Before it’s too late, I want them to know the truth: no matter what these people think, I am not guilty of the crimes they’ve accused me of since I was born. I don’t know why they decided, once and for all, to be against me. Which wouldn’t have been so terrible if I hadn’t been subjected to their slander, their aggression, their surly gazes, and their sardonic smiles throughout my whole life, even from those closest to me: my wife, to be precise. How many times did I catch her staring at me, hiding behind the bathroom windows, while I was messing around and making faces at myself in the mirror, or spying on me from the doorway as I yanked the dog’s tail. If I wanted to, I could cite numerous examples that would prove just how hellish my life is.
Lately objects, too, have started to behave like these people: they’ve turned against me. A knife I was using to scrape the dog’s skin after pulling out its hair suddenly cut into my thumb; a pine needle sneakily stabbed me as I was walking naked through the garden; a shutter pinched my finger. Now, out of fear of these objects, I no longer dare move and spend entire days sitting in my armchair in the middle of the room. When my wife comes (I have however forbidden her from entering that room while I’m there), she looks at me inquisitively. But I pretend not to notice until the moment when brusquely I get up and, standing right in front of her, thumb my nose at her. Her frightened face makes me contort with laughter, as does her voice when she murmurs with a feigned tenderness: “Pierre, sweetie, you know I mean you no harm.” “Sweetie.” Those humiliations they inflict on me, day after day, are becoming unbearable.
Especially that sponge that’s been lying in wait for me for three days now (I formally forbade anyone from moving it). This sponge and I, we have a score to settle.

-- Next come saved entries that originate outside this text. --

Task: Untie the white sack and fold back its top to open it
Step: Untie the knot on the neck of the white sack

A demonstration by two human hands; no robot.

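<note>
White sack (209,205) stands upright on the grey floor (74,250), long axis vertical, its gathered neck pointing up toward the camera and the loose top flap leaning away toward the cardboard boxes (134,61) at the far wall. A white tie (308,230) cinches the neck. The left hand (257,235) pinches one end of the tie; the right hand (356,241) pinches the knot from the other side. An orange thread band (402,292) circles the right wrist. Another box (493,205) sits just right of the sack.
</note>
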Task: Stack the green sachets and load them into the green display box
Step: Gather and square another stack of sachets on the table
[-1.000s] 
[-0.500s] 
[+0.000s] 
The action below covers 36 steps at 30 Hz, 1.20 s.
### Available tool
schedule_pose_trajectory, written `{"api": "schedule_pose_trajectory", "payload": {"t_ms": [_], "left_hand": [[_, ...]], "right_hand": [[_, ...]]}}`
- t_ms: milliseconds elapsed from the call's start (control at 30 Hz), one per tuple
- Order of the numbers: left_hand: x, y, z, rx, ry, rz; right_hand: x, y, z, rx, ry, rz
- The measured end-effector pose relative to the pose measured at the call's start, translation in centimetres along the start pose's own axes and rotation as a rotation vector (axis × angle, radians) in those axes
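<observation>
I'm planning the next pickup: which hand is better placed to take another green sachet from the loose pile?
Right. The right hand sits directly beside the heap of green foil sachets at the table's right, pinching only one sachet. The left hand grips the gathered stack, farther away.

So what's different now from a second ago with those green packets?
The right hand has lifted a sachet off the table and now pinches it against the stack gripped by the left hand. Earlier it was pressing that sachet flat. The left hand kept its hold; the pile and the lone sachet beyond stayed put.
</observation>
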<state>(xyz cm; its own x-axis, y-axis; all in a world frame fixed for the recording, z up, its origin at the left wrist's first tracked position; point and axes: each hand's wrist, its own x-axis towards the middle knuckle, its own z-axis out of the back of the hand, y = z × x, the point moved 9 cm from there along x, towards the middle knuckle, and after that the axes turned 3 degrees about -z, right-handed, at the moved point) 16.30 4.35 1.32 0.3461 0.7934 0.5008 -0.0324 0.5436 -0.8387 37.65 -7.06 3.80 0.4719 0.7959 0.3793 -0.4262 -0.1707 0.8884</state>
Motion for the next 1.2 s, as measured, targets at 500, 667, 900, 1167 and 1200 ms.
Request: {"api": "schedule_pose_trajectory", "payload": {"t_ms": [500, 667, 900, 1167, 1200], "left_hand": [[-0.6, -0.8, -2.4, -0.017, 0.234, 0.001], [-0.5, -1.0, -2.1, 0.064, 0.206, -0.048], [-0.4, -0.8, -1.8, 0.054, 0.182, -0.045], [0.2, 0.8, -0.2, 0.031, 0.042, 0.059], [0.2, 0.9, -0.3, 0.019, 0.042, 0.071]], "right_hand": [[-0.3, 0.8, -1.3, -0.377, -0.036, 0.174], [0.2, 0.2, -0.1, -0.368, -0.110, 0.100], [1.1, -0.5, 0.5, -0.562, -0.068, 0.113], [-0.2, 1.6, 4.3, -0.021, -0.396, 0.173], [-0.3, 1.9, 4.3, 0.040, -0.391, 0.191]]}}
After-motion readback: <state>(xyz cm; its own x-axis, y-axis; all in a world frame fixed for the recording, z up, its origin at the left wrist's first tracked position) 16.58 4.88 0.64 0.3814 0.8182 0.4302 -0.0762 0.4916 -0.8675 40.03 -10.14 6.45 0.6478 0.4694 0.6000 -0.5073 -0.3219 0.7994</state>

I tiptoe into the kitchen. As expected, the sponge is there, enormous (much too large for a sponge) and round, very round. Too round for me not to see immediately that this sponge is the Earth itself. I decide on the spot to eradicate the sad planet. But I have to be careful: I have to do it in such a way that the sponge doesn’t suspect anything. Noiselessly I advance toward the chair and, sitting down, place my two arms horizontally on the table to form a wall. Then, extremely slowly, I let my arms creep in its direction. My muscles knot beneath the skin. But I hold firm and advance undetected, centimeter by centimeter, toward the insolent ball.
The sun begins to set. The nervous tension created by this slow movement is exhausting. My body drenched with sweat, panting, I continue to inch my arms toward it; soon they graze it. Nausea and a strong desire to vomit run through me. I start to push the earthly globe slowly, slowly, to bring it to that ultimate point, with no way out, when it will have no option but to roll into the abyss. The idea of destroying it makes me dizzy, floods me with an unspeakable happiness. I grit my teeth so as not to let my joy erupt.
The kitchen has expanded. I can’t see the walls anymore. The space around me is immense, infinite, and at the center of that space is the Earth on the table, which now offers a strange resistance to my arms shattered with fatigue; they go flat, are soon no more than half of their original thickness. Toward the middle of the night my arms are meager, useless sticks. Tears of rage flood my eyes. My throat is gripped with sobs. Like a statue, my wife stands immobile near me. Her face is ice. I rush at her and punch her in the jaw. Without a word, but with a deafening sound, she falls to the tile. I sit back down and suddenly see the ball turning, slowly at first, then at a dizzying speed. Flames soar from all sides. Drunk with joy at watching it burn, I want to grasp it between my hands to break it, but it escapes me and as it twirls, it leads me in its wake. My heart bursts. I crumble to the ground.
I open my eyes. What happened? Why am I in this dark cell, lying on a pallet? A key enters the lock. The door creaks open. A man says to me, “Come. Today is your sentencing.” I follow him through many corridors and enter a room full of people. Someone says that I killed my wife. A man on the stand says that even as a child I was mean. A fat woman—my wet nurse, apparently—confirms that even as a baby, a perverse instinct incited me to bite her as she was breastfeeding me. Other people cycle through, burdening me with their dismal, sad expressions, as though regretfully. But implacably. My father and my mother are also present (at least I’m told it’s them; I’ve seen them so few times, practically never), but I don’t recognize them. They explain that they were forced to put me in a reform school very early on because even as a child I had evil tendencies, and then they sent me to a juvenile detention center. The crowd pities them, shakes their heads, and shoots hateful looks in my direction.
I think to myself that it’s a real shame I didn’t manage to topple the Earth while I was in the kitchen. From here, I believe it will be impossible.